La production durable de café en Afrique dans le contexte du changement climatique. © D.R.

 

Les 25 pays membres de l’Organisation interafricaine de Café(OIAC) se donnent rendez-vous à Libreville du 20 au 27 novembre prochain. Ils y seront pour débattre des défis et des opportunités d’une production durable de café en Afrique, dans un contexte de changement climatique.

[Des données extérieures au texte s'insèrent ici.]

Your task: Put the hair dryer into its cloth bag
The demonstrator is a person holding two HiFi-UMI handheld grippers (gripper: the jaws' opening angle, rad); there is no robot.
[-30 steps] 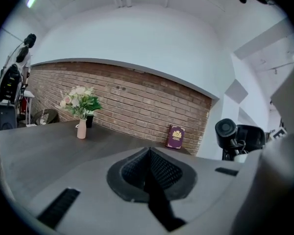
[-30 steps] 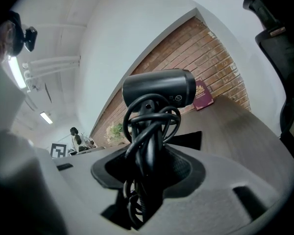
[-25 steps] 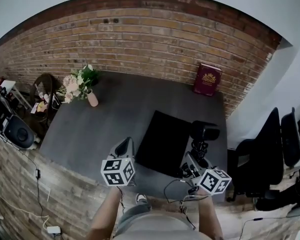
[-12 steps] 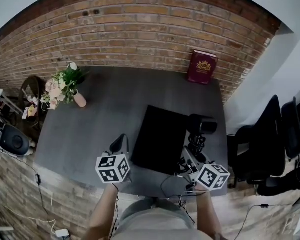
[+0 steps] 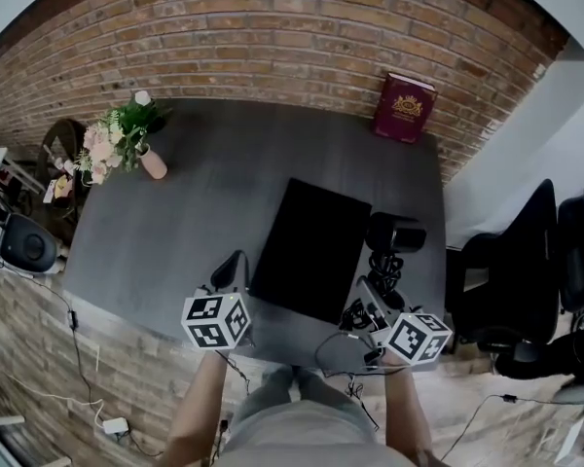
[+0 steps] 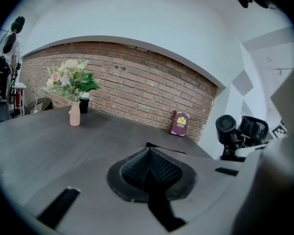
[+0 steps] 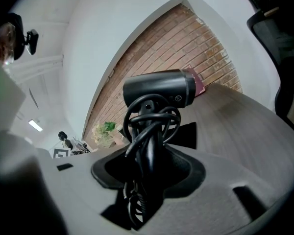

Pendant une semaine, les participants à cette rencontre réfléchiront sur plusieurs thématiques, notamment la défense des cultures, l’agronomie, la génétique et sélection, la gestion de l’offre du café africain face à la volatilité des prix, la zone de libre-échange du continent africain et ses implications sur la chaîne de valeur du café africain.

Cette grande rencontre se tient dans le cadre des assemblées annuelles de 2018 comprenant le 6e symposium du café Africain, la conférence scientifique et la 58e assemblée générale annuelle.

L’OIAC regroupe 25 pays africains producteurs de café : Angola, Bénin, Burundi, Cameroun, Congo, République Centrafricaine, République Démocratique du Congo, Côte d’Ivoire, Ethiopie, Gabon, Ghana, Guinée, Guinée Equatoriale, Kenya, Libéria, Madagascar, Malawi, Nigéria, Rwanda, Sierra Leone, Tanzanie, Togo, Ouganda, Zambie et Zimbabwe.